Julius Naue (17 June 1835 – 14 March 1907) was a German painter, illustrator and archaeologist.
==Career==
He was born in Köthen. A student of August von Kreling, he came to work for Moritz von Schwind in Munich where he remained until 1866.
As an archaeologist, Naue held a presentation on prehistoric swords (Die prähistorischen Schwerter), specifically Bronze Age swords, for the Anthropological Society in Munich in 1884. The "Naue" type of Bronze Age swords is named in his honour.

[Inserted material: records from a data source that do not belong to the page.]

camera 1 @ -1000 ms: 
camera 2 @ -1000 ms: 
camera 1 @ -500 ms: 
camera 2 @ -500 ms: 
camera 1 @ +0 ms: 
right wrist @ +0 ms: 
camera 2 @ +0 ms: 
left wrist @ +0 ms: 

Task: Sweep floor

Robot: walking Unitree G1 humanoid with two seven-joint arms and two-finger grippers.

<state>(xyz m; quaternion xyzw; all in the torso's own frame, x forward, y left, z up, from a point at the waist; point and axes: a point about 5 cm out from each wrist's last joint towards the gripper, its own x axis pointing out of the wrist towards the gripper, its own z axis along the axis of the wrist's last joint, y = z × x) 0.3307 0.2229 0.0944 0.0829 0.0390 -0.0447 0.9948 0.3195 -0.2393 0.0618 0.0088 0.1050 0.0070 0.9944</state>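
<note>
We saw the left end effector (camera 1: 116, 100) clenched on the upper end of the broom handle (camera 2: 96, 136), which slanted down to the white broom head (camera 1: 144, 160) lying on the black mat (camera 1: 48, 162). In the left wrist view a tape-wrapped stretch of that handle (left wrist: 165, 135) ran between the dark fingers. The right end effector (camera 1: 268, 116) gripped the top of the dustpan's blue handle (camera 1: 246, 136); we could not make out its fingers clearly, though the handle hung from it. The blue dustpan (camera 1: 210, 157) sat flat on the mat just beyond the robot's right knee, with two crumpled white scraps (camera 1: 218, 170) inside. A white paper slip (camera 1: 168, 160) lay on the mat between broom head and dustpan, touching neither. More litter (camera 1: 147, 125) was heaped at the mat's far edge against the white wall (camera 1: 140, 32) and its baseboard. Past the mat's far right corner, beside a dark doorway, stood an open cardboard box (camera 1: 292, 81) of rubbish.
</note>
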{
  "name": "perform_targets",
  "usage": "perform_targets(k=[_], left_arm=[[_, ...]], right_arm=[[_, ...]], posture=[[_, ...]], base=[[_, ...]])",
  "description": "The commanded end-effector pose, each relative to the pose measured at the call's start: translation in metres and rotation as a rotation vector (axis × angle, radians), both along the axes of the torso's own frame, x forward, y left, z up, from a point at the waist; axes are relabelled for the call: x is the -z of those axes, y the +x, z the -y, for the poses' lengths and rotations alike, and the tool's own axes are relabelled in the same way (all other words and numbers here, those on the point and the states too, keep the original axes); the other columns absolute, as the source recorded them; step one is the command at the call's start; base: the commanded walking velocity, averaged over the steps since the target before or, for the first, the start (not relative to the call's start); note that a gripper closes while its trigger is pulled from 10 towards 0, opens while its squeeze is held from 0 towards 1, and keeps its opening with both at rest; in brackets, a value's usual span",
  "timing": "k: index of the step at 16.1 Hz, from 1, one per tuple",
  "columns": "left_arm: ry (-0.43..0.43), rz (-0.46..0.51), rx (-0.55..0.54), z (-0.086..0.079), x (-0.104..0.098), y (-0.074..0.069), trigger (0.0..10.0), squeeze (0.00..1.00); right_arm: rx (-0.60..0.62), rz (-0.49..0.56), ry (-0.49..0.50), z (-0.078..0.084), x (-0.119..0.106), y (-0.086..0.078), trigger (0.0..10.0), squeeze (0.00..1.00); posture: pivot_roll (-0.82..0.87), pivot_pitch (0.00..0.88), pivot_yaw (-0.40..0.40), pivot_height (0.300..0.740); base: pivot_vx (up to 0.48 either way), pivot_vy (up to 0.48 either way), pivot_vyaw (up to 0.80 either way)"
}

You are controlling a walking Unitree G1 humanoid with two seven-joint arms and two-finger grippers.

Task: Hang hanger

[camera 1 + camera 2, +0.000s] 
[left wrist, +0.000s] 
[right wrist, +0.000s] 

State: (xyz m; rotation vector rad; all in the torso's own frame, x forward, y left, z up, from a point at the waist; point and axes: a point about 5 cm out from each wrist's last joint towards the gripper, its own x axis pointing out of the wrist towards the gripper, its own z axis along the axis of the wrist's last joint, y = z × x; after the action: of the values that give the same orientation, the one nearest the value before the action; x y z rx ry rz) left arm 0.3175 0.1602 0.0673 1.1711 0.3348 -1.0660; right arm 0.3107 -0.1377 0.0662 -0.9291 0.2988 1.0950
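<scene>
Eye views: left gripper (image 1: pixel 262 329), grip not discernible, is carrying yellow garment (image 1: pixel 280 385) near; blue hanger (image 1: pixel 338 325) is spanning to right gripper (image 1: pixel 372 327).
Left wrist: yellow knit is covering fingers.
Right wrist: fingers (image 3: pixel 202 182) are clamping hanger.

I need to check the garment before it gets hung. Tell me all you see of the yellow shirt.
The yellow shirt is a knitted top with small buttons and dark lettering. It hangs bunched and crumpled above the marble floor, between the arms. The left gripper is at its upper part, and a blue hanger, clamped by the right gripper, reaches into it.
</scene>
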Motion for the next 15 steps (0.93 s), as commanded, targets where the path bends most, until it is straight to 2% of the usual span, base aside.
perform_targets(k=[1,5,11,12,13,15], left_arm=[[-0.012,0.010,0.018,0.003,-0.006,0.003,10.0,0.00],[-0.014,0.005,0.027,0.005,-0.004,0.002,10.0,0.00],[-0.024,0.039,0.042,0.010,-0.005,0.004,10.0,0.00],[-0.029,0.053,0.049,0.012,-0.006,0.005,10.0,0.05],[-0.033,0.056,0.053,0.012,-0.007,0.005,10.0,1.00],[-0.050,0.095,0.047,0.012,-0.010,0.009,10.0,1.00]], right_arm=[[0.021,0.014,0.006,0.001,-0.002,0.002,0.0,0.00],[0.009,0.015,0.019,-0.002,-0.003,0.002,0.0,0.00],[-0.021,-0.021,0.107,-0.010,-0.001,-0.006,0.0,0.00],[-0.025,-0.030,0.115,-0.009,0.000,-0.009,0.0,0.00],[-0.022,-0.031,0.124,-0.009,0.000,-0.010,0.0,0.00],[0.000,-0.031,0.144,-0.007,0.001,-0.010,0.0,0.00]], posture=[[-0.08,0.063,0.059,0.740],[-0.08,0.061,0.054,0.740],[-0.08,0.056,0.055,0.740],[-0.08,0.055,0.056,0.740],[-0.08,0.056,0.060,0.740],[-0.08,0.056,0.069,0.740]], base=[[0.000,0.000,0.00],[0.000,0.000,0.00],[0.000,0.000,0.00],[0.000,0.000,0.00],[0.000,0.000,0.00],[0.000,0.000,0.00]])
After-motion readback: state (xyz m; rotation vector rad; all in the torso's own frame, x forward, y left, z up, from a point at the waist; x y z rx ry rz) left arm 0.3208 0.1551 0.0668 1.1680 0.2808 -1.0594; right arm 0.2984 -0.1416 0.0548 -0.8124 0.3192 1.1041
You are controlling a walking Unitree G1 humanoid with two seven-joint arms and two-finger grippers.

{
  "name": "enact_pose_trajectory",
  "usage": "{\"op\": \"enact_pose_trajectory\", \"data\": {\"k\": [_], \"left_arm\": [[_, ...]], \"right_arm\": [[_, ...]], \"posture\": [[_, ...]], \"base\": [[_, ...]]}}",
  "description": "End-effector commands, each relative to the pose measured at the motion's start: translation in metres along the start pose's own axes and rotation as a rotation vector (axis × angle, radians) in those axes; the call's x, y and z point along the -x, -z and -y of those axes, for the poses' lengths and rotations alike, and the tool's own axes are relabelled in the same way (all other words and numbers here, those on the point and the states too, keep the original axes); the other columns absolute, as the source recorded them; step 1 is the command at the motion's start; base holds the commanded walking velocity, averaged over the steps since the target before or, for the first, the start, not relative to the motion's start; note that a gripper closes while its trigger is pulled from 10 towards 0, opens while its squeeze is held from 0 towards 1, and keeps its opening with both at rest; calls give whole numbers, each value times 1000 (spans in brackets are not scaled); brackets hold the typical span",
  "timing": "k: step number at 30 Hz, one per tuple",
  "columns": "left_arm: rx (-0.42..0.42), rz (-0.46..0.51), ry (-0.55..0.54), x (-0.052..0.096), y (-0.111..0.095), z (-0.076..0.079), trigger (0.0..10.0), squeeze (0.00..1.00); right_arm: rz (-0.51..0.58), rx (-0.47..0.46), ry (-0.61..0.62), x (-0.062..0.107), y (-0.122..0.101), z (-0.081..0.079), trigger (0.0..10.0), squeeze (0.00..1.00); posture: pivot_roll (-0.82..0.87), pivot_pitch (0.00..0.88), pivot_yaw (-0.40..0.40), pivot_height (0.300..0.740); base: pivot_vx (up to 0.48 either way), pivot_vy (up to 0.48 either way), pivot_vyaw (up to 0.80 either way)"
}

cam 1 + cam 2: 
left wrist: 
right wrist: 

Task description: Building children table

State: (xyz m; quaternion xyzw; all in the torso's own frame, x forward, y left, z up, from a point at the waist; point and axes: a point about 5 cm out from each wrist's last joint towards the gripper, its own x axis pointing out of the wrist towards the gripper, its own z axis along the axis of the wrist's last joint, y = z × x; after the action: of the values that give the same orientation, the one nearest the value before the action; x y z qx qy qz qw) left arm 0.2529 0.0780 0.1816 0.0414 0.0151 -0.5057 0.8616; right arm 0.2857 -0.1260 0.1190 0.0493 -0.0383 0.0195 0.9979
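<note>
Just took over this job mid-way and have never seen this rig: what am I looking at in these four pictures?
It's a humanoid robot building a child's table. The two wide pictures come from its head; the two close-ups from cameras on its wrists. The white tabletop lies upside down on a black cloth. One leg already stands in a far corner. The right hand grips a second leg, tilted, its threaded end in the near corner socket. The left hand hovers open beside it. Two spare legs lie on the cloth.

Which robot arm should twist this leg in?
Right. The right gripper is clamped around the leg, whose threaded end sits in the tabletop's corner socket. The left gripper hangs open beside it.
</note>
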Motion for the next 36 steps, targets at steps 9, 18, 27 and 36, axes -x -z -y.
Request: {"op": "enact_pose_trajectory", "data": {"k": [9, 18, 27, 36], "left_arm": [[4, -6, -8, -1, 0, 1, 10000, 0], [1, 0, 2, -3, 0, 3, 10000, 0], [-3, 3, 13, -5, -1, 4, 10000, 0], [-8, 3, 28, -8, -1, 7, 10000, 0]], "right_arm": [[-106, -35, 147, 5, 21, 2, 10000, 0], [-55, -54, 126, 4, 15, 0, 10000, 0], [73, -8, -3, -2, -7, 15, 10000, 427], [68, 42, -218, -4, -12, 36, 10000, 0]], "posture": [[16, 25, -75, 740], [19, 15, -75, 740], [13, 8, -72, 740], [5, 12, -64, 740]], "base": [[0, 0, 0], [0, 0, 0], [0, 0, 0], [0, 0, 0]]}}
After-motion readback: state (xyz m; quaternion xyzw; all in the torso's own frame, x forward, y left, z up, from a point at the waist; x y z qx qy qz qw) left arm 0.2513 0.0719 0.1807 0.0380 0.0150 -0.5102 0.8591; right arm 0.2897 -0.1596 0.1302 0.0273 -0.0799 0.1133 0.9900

Naue was an autodidact, and published various smaller treatises for which he proceeded to compile in a dissertation at Tübingen University in 1887, Die Hügelgräber zwischen Ammer- und Staffelsee.
He also planned a multi-volume work on "The Bronze Age in Upper Bavaria", but only published the first volume in 1894.
He died in 1907 in Munich.

===Notable paintings===
- Verkündigung Mariae (1862)
- Die nordische Sage (1864)
- Der Krötenring (1865)
- Das Märchen von Kaiser Heinrich I. und der Prinzessin Ilse (1866)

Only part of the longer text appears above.